* WHAT THE EXERCISE ASKS: Once you reach the line with "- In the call" in the material below, copy each line exactly up to and including the line with "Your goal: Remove", and skip the pictures.

------------------------

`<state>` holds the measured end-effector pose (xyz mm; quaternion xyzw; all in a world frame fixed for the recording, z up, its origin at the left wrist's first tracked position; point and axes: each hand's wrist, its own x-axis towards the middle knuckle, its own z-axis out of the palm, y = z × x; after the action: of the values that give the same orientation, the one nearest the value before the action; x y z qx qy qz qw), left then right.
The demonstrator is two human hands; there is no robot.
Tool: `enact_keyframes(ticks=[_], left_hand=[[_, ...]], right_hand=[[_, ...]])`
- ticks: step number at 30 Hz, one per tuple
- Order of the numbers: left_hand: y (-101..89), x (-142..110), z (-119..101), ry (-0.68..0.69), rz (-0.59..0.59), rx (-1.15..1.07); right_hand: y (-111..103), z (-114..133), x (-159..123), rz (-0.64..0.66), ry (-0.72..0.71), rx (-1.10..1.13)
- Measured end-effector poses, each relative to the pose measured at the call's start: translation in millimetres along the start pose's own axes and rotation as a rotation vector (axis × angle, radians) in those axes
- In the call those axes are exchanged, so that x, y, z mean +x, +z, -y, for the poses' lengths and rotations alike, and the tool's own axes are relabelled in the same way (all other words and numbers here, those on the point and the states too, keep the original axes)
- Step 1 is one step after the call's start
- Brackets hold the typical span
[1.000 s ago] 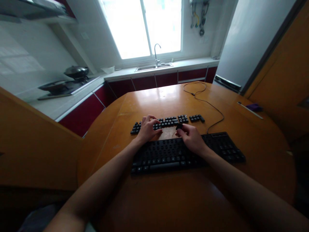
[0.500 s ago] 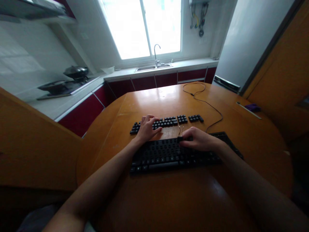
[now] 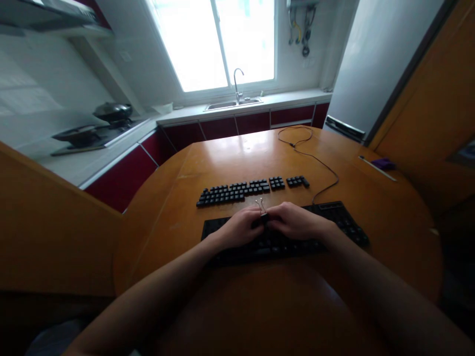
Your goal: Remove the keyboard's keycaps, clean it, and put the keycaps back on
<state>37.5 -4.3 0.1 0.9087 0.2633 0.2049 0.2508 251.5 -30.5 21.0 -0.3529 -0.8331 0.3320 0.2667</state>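
A black keyboard [image 3: 339,217] lies before me, many of its key switches bare. Over its middle my right hand [image 3: 297,221] pinches what looks like a wire keycap puller [image 3: 264,216], its two thin prongs pointing up. My left hand [image 3: 241,228] meets it from the other side, fingers and thumb closed at the puller's dark body. What sits between the left fingertips is hidden. Behind the keyboard, loose black keycaps [image 3: 218,194] stand in ordered rows and small groups.
The keyboard's cable [image 3: 319,160] runs back across the round wooden table [image 3: 166,198] to a loop. A thin pale stick [image 3: 378,169] and a purple cloth-like item [image 3: 384,163] lie at the right. Beyond are a sink [image 3: 222,105], a stove with pans [image 3: 111,111] and a fridge [image 3: 352,74].
My left hand has come from the keycap rows down to the keyboard and closed beside my right hand. The right hand has shifted slightly left with the puller.
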Motion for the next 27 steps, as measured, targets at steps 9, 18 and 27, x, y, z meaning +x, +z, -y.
enact_keyframes(ticks=[9, 18, 27], left_hand=[[-2.0, 0.2, 0.4, -0.019, -0.079, -0.093], [-0.3, -1.4, 14.8, -0.006, -0.301, 0.041], [-2.1, -1.6, 9.8, 0.134, -0.361, 0.253]], right_hand=[[4.8, -19.2, 6.5, -0.152, 0.007, 0.039], [22.7, -18.6, 10.6, -0.394, 0.082, 0.018], [30.9, -21.1, 16.6, -0.504, 0.086, 0.131]])
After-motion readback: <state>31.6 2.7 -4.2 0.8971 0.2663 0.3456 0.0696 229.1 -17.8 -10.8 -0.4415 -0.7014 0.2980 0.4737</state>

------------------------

* RESPONSE:
- In the call those axes are exchanged, so that x, y, z mean +x, +z, -y, for the poses' lengths and rotations alike, and the tool's own axes are relabelled in the same way (all other words and numbers here, those on the point and the states too, keep the original axes)
- Step 1 is one step after the call's start
- Brackets hold the typical span
[1.000 s ago] 
[0.500 s ago] 
[now] 
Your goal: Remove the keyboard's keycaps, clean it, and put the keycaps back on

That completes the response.